Ardından, menü şeridinin çıktı bölümündeki biçimi ve hedefi ayarlamak ve verileri bir elektronik sayfaya aktarmak için Dosyaya'yı seçin. Karbon iyonları glioblastoma hücrelerinde daha yavaş azalmak ve aynı fiziksel dozda foton radyasyonu ile karşılaştırıldığında 24 ila 48 saat içinde önemli ölçüde yüksek kalır yüksek gama H iki AX pik düzeyleri indükler. Hem karbon iyonları hem de foton radyasyonu için gama H iki AX seviyesi G bir fazlı hücrelerde en yüksekti çünkü DNA çift iplikçik kırma onarımı hücre döngüsünde bu aşamada homojen olmayan son birleştirme yolu ile sınırlıdır.
Yüksek çift iplikçik kopma indüksiyon hızı ve daha yavaş onarım kinetik doğrultusunda, karbon iyonları G iki fazve fotonlar daha apoptosis daha yüksek bir oranda daha güçlü ve daha uzun süreli hücre döngüsü arrest neden. Tedavi etkisinin gücüne bağlı olarak, farklı hücre döngüsü aşamalarının çözünürlüğü zor olabilir. Bazı hücre hatlarında, DAPI konsantrasyonu hücre döngüsü profilinin kalitesi üzerinde büyük bir etkiye sahiptir ve ayarlanması gerekir.
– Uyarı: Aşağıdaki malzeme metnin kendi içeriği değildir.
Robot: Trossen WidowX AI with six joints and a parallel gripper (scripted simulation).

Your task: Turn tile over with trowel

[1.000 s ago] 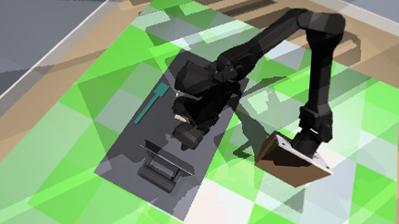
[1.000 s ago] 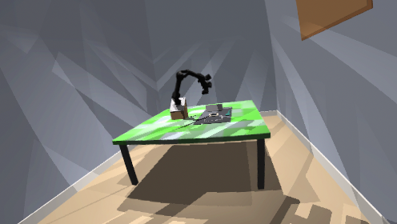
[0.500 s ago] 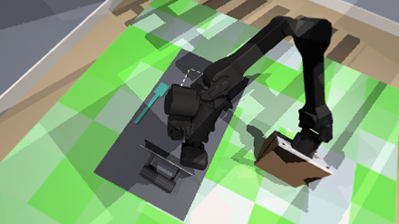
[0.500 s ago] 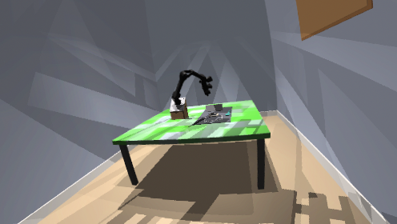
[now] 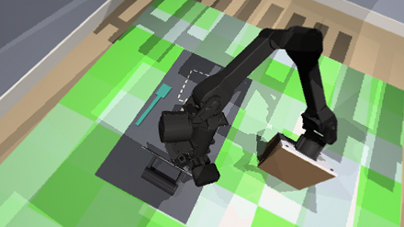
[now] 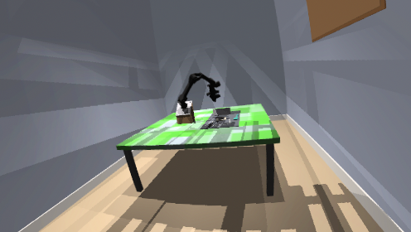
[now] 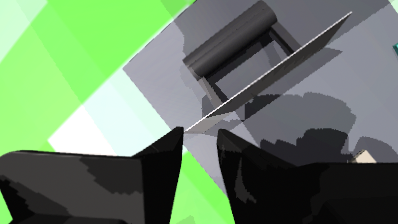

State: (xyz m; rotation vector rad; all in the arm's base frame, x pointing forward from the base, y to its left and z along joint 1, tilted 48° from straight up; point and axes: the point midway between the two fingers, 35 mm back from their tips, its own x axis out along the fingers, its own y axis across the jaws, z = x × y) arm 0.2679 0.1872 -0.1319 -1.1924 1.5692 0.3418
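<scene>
The teal trowel (image 5: 151, 106) (image 6: 236, 117) lies on the dark mat (image 5: 119, 169) (image 7: 155, 70), near its left edge in the top view; nothing holds it. The dashed outline (image 5: 185, 86) is partly hidden behind the arm. A small pale piece (image 7: 365, 157), possibly the tile, shows at the lower right of the wrist view, mostly hidden by a finger. Which side faces up cannot be told. My gripper (image 7: 200, 135) is slightly open, with a gap between the fingertips and nothing held. It hangs above the mat, away from the trowel.
A dark stand with a round bar (image 5: 160, 180) (image 7: 232, 40) and a thin upright panel (image 7: 285, 72) (image 6: 222, 111) stands at the near end of the mat. In the wrist view, the panel's end appears just beyond my fingertips. The arm's brown base block (image 5: 294, 168) (image 6: 185, 118) stands beside the mat.
</scene>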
Gama H iki AX foci'nin sayısını, boyutunu ve şeklini değerlendirmek ve odak ve parnükleer gama H iki AX boyamasını ayırt etmek için akış sitometrisinden sonra kalan örneklerden slaytlar hazırlanabilir. Metodumuzu kullanarak, mezenkimal kök hücrelerin iyonlaştırıcı radyasyonlara ve topoizosentezine karşı nispeten dirençli olduğunu ancak gliomiasin e karşı hassas olduğunu gösterebiliriz. PFA dumanları toksik olduğundan, fiksasyon çözeltisini hazırlarken ve fiksasyon adımı sırasında her zaman bir duman başlığı kullanın.
AYRıCA DAPI kullanırken eldiven giymeyi unutmayın.